Keith Swenson writes on who is socializing in social BPM, and how the major analysts’ view of social BPM is that the BPM application developers are socializing, not the end users; that misses the point, in Keith’s (and my) opinion, since it ignores the runtime social/collaborative aspects as well as the blurring of the boundary between designing and participating in processes. He writes:

The proper use of social software in the business will eliminate the need for process designers.  Everyone will be a designer, in the way that everyone is a writer in the blogosphere.

This last part is not strictly true: everyone could be a writer in the blogosphere, but in reality, only a tiny fraction of those who read blogs actually write blogs, or even comment on blogs. The same will likely occur in runtime collaboration in BPM: only a fraction of users will design processes, even though all have the capability to do so, but all will benefit from it.

Then, at SAPPHIRE this week, I had a conversation with Enterprise 2.0 adoption expert Susan Scrupski, founder of the 2.0 Adoption Council, about her characterization of SAPPHIRE as 2.0 Reality Rehab, and her distressing discovery that 0 out of 20 SAP customers who she interviewed on the show floor had ever heard of Enterprise 2.0.

Distressing to her, but not so surprising to me: enterprise social software is not exactly mainstream with a lot of large companies that I work with, where wikis are used only by IT for tracking projects but not permitted into the user base at large, and blogs are viewed as disreputable sources of information. Imagine the reception that I get when I start talking to these companies about social BPM concepts: they don’t exactly warm up to the idea that users should design their own processes.

Before you jump all over me with examples of successful Enterprise 2.0 and social BPM adoption stories, I’m talking about mainstream adoption, not just in the echo chamber of those of us who think that this stuff is great, and root out the case studies like the rare and valuable gems that they are.

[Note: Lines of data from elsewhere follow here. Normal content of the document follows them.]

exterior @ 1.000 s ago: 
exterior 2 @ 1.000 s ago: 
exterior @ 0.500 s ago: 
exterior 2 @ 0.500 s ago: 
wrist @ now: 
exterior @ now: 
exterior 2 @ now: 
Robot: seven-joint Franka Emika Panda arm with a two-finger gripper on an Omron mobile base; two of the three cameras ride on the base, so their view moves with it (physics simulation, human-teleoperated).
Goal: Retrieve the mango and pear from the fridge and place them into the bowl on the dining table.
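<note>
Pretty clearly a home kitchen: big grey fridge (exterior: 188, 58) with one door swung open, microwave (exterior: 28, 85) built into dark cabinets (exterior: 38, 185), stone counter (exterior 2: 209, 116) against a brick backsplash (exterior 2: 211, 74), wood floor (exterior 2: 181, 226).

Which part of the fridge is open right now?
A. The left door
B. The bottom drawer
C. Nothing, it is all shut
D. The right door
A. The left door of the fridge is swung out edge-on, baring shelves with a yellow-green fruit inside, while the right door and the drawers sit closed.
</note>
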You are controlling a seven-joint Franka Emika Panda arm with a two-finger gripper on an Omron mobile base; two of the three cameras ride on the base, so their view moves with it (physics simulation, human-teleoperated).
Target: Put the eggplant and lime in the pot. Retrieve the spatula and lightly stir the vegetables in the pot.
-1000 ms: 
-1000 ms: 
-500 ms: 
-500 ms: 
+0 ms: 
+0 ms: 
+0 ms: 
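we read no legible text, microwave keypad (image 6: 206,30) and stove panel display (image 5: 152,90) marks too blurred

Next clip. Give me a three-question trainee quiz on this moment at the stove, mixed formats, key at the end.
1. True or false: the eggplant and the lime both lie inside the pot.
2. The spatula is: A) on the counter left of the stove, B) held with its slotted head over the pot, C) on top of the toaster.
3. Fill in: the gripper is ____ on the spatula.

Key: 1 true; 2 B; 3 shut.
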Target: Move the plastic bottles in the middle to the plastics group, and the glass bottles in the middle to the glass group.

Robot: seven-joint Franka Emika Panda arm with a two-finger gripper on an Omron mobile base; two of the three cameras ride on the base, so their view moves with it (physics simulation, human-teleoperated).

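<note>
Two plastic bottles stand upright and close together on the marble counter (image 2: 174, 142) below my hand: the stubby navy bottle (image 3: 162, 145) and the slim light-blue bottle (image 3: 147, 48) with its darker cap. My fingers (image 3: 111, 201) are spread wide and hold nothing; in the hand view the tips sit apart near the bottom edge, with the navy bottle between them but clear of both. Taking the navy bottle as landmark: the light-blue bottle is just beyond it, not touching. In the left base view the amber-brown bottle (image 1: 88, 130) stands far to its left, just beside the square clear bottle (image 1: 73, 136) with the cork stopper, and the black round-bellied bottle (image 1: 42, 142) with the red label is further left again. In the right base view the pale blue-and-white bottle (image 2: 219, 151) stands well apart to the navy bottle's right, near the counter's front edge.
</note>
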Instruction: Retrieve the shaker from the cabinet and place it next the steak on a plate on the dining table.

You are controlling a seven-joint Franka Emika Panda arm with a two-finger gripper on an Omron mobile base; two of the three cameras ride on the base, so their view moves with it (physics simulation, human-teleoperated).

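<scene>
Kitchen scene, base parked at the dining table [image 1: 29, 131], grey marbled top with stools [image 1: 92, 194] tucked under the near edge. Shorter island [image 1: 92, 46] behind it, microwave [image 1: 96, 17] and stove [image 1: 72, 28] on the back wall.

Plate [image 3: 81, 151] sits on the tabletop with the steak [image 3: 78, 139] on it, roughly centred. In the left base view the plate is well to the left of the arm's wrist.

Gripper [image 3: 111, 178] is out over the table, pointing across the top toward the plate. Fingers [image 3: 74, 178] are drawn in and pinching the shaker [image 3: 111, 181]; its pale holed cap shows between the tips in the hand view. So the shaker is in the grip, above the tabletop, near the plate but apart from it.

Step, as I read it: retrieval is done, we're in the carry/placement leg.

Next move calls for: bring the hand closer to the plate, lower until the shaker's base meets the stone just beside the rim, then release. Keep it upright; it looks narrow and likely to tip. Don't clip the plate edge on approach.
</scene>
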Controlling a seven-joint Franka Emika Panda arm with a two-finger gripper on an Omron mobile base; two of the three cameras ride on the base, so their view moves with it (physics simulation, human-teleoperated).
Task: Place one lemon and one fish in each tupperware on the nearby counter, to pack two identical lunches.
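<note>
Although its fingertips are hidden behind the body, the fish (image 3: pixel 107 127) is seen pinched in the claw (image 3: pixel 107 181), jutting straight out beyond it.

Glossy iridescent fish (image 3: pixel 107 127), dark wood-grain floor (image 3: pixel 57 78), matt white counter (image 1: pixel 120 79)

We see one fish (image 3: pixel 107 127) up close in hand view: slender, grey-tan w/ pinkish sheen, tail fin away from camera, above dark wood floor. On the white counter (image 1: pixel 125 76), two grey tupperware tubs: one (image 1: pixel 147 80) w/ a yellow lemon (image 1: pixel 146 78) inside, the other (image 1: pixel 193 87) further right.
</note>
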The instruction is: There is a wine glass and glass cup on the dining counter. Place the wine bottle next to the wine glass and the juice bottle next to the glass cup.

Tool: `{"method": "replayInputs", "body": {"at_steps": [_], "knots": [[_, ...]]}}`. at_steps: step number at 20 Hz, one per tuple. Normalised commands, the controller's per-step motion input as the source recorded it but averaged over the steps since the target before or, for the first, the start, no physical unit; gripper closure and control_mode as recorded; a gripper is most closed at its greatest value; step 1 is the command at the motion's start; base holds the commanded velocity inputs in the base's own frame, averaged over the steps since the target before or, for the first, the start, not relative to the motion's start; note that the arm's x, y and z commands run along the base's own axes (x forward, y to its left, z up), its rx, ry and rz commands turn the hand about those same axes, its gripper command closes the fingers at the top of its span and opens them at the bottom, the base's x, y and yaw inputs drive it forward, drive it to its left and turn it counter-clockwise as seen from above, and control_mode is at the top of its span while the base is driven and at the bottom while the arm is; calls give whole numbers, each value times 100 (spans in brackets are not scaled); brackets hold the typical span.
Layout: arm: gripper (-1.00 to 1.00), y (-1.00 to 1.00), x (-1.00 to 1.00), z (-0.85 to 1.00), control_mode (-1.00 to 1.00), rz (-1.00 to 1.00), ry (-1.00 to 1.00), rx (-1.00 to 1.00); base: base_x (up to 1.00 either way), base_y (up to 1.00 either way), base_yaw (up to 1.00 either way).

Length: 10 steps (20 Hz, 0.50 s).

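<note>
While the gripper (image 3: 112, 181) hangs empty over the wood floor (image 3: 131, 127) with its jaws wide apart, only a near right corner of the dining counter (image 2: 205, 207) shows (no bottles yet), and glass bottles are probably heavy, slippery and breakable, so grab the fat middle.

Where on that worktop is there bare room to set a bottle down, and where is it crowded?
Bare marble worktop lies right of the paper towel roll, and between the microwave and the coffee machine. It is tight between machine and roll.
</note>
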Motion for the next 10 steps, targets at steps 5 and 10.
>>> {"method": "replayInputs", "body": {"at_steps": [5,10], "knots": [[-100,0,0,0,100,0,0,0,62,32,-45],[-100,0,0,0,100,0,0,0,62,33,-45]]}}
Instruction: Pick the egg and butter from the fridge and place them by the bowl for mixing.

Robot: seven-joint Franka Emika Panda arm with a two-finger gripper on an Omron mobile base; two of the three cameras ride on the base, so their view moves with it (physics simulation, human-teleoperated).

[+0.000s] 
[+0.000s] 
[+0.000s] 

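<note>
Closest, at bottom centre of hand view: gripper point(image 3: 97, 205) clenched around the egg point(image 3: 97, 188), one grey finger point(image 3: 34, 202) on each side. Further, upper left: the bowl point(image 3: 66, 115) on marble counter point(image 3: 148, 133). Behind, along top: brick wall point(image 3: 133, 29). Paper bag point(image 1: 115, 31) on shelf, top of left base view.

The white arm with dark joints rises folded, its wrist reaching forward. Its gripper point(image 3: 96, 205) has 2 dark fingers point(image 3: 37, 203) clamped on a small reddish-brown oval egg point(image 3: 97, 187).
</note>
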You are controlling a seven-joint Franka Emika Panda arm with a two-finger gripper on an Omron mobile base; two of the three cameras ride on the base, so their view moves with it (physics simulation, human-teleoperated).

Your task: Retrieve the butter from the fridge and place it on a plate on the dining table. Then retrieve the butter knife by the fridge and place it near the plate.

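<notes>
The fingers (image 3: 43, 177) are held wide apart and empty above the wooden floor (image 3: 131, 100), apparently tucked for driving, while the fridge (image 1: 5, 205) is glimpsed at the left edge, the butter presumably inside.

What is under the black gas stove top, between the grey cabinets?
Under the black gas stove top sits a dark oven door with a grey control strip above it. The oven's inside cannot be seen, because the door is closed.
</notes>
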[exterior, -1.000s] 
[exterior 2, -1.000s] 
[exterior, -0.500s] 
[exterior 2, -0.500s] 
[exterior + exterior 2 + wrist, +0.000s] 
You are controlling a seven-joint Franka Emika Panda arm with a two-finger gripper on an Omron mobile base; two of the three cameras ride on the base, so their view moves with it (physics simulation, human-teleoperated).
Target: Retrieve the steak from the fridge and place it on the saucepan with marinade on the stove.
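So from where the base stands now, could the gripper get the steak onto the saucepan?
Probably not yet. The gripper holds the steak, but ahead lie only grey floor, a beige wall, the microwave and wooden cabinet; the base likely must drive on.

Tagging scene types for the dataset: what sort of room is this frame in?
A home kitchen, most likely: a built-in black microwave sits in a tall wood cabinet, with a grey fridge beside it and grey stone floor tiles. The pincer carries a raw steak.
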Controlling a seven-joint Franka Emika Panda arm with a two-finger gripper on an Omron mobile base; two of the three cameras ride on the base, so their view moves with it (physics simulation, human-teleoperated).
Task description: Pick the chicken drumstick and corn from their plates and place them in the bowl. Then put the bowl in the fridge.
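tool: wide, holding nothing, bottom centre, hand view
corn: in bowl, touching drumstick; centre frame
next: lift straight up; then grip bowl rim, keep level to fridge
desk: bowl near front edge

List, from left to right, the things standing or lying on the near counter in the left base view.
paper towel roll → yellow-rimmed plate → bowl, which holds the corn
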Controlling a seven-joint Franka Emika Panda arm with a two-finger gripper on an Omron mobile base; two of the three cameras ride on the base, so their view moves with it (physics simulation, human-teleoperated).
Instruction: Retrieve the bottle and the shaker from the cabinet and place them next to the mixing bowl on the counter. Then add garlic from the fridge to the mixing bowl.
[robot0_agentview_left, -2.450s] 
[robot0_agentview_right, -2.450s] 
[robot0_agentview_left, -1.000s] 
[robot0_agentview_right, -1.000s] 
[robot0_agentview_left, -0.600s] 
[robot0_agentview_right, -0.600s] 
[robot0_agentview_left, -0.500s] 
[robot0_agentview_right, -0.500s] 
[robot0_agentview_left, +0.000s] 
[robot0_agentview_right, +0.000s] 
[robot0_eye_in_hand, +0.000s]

As a champion for Enterprise 2.0, and with only a few short weeks to go before the Enterprise 2.0 conference, Susan is keen to see more meaningful adoption within enterprises: not just more, but in applications that really make a difference for the core business of the company. This is, I believe, where social BPM can help: it’s an application that lends itself particularly well to collaboration and other social aspects, while providing a core critical function within enterprises. I’d love to see Enterprise 2.0 software vendors start to tackle core enterprise software, such as BPM, CRM and ERP, and stop building more enterprise wiki and blogging platforms. Think of it as 2.0 Reality Rehab for the whole Enterprise 2.0 industry.